EXERCISE DESCRIPTION: Each line must appear in the answer exactly as it does in the data.
== == ==
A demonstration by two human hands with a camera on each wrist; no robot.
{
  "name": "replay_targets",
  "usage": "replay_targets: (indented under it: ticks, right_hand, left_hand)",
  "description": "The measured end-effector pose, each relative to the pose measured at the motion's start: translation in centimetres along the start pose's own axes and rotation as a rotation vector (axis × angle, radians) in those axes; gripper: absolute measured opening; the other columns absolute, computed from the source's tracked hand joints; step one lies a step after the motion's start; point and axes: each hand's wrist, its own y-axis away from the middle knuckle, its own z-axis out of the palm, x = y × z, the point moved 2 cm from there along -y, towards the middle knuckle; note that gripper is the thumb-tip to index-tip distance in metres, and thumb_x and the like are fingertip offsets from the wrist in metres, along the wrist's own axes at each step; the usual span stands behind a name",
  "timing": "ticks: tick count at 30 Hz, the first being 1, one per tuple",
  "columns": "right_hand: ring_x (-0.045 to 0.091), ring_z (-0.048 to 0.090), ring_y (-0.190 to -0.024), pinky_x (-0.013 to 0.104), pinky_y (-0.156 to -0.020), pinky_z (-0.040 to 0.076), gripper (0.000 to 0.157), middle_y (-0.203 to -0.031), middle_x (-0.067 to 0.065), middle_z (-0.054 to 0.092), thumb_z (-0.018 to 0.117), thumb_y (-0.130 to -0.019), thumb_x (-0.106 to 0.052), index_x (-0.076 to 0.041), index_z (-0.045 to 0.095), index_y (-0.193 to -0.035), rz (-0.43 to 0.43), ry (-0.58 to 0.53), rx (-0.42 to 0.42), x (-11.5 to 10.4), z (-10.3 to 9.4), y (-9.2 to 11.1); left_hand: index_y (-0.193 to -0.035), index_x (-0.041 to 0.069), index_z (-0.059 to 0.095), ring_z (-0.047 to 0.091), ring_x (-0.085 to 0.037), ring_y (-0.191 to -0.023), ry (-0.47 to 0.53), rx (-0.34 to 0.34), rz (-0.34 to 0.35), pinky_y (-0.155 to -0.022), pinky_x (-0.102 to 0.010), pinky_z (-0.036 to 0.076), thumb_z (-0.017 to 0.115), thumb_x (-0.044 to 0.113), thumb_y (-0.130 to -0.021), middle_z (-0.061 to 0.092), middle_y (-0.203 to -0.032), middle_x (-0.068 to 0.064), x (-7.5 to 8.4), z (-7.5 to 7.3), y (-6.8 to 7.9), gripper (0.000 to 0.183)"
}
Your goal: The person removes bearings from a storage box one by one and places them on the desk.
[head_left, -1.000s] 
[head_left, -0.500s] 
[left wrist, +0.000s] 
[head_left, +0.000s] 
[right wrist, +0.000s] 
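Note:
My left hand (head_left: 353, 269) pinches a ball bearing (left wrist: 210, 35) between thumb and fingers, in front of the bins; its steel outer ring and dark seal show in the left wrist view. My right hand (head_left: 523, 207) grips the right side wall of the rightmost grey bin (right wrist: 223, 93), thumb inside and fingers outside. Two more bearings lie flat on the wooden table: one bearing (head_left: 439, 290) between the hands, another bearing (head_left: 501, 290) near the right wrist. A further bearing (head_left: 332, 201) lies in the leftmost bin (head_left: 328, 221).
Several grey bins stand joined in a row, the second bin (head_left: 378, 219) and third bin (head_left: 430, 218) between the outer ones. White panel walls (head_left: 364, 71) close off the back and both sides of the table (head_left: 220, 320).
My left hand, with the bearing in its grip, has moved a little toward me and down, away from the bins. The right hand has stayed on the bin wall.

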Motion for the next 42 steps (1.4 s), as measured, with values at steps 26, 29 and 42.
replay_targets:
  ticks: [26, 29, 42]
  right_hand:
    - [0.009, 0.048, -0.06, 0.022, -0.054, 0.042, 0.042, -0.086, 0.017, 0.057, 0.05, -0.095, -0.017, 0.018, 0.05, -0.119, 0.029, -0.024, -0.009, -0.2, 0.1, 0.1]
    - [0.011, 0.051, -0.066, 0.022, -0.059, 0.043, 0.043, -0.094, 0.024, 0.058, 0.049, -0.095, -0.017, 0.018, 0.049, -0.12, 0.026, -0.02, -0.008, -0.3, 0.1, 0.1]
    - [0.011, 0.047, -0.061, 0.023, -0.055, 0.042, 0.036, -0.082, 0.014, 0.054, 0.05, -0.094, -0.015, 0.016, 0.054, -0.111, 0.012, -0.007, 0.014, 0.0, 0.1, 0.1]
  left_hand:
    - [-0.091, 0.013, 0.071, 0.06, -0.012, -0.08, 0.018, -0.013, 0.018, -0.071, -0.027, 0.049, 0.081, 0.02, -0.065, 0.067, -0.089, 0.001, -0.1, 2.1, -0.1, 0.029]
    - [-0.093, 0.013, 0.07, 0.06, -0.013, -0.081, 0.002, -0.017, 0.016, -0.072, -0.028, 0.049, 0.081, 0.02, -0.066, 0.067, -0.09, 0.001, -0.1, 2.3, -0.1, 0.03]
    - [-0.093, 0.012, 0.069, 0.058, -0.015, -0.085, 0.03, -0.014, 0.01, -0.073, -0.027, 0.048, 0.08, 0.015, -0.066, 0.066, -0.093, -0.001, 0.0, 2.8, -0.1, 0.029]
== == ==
SOLUTION TO THIS PROBLEM:
A demonstration by two human hands with a camera on each wrist; no robot.
{
  "name": "replay_targets",
  "usage": "replay_targets: (indented under it: ticks, right_hand, left_hand)",
  "description": "The measured end-effector pose, each relative to the pose measured at the motion's start: translation in centimetres along the start pose's own axes and rotation as a rotation vector (axis × angle, radians) in those axes; gripper: absolute measured opening; the other columns absolute, computed from the source's tracked hand joints; step one lies a step after the motion's start; point and axes: each hand's wrist, its own y-axis away from the middle knuckle, its own z-axis out of the palm, x = y × z, the point moved 2 cm from there along -y, towards the middle knuckle; note that gripper is the thumb-tip to index-tip distance in metres, and thumb_x and the like are fingertip offsets from the wrist in metres, along the wrist's own axes at each step; the usual span stands behind a name",
  "timing": "ticks: tick count at 30 Hz, the first being 1, one per tuple",
  "columns": "right_hand: ring_x (-0.045 to 0.091), ring_z (-0.048 to 0.090), ring_y (-0.190 to -0.024), pinky_x (-0.013 to 0.104), pinky_y (-0.156 to -0.020), pinky_z (-0.040 to 0.076), gripper (0.000 to 0.157), middle_y (-0.203 to -0.031), middle_x (-0.067 to 0.065), middle_z (-0.054 to 0.092), thumb_z (-0.018 to 0.117), thumb_y (-0.130 to -0.019), thumb_x (-0.106 to 0.052), index_x (-0.076 to 0.041), index_z (-0.045 to 0.095), index_y (-0.193 to -0.035), rz (-0.43 to 0.43), ry (-0.58 to 0.53), rx (-0.42 to 0.42), x (-11.5 to 10.4), z (-10.3 to 9.4), y (-9.2 to 11.1); left_hand: index_y (-0.193 to -0.035), index_x (-0.041 to 0.069), index_z (-0.059 to 0.095), ring_z (-0.047 to 0.091), ring_x (-0.085 to 0.037), ring_y (-0.191 to -0.023), ry (-0.47 to 0.53), rx (-0.34 to 0.34), rz (-0.34 to 0.35), pinky_y (-0.155 to -0.022), pinky_x (-0.102 to 0.010), pinky_z (-0.036 to 0.076), thumb_z (-0.017 to 0.115), thumb_x (-0.044 to 0.113), thumb_y (-0.130 to -0.021), middle_z (-0.061 to 0.092), middle_y (-0.203 to -0.032), middle_x (-0.068 to 0.064), x (-7.5 to 8.4), z (-7.5 to 7.3), y (-6.8 to 7.9), gripper (0.000 to 0.183)"
}
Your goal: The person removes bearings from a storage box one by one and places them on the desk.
[head_left, -1.000s] 
[head_left, -0.500s] 
[left wrist, +0.000s] 
[head_left, +0.000s] 
[right wrist, +0.000s] 
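Note:
My left hand (head_left: 353, 269) pinches a ball bearing (left wrist: 210, 35) between thumb and fingers, in front of the bins; its steel outer ring and dark seal show in the left wrist view. My right hand (head_left: 523, 207) grips the right side wall of the rightmost grey bin (right wrist: 223, 93), thumb inside and fingers outside. Two more bearings lie flat on the wooden table: one bearing (head_left: 439, 290) between the hands, another bearing (head_left: 501, 290) near the right wrist. A further bearing (head_left: 332, 201) lies in the leftmost bin (head_left: 328, 221).
Several grey bins stand joined in a row, the second bin (head_left: 378, 219) and third bin (head_left: 430, 218) between the outer ones. White panel walls (head_left: 364, 71) close off the back and both sides of the table (head_left: 220, 320).
My left hand, with the bearing in its grip, has moved a little toward me and down, away from the bins. The right hand has stayed on the bin wall.
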
Motion for the next 42 steps (1.4 s), as measured, with values at steps 26, 29 and 42.
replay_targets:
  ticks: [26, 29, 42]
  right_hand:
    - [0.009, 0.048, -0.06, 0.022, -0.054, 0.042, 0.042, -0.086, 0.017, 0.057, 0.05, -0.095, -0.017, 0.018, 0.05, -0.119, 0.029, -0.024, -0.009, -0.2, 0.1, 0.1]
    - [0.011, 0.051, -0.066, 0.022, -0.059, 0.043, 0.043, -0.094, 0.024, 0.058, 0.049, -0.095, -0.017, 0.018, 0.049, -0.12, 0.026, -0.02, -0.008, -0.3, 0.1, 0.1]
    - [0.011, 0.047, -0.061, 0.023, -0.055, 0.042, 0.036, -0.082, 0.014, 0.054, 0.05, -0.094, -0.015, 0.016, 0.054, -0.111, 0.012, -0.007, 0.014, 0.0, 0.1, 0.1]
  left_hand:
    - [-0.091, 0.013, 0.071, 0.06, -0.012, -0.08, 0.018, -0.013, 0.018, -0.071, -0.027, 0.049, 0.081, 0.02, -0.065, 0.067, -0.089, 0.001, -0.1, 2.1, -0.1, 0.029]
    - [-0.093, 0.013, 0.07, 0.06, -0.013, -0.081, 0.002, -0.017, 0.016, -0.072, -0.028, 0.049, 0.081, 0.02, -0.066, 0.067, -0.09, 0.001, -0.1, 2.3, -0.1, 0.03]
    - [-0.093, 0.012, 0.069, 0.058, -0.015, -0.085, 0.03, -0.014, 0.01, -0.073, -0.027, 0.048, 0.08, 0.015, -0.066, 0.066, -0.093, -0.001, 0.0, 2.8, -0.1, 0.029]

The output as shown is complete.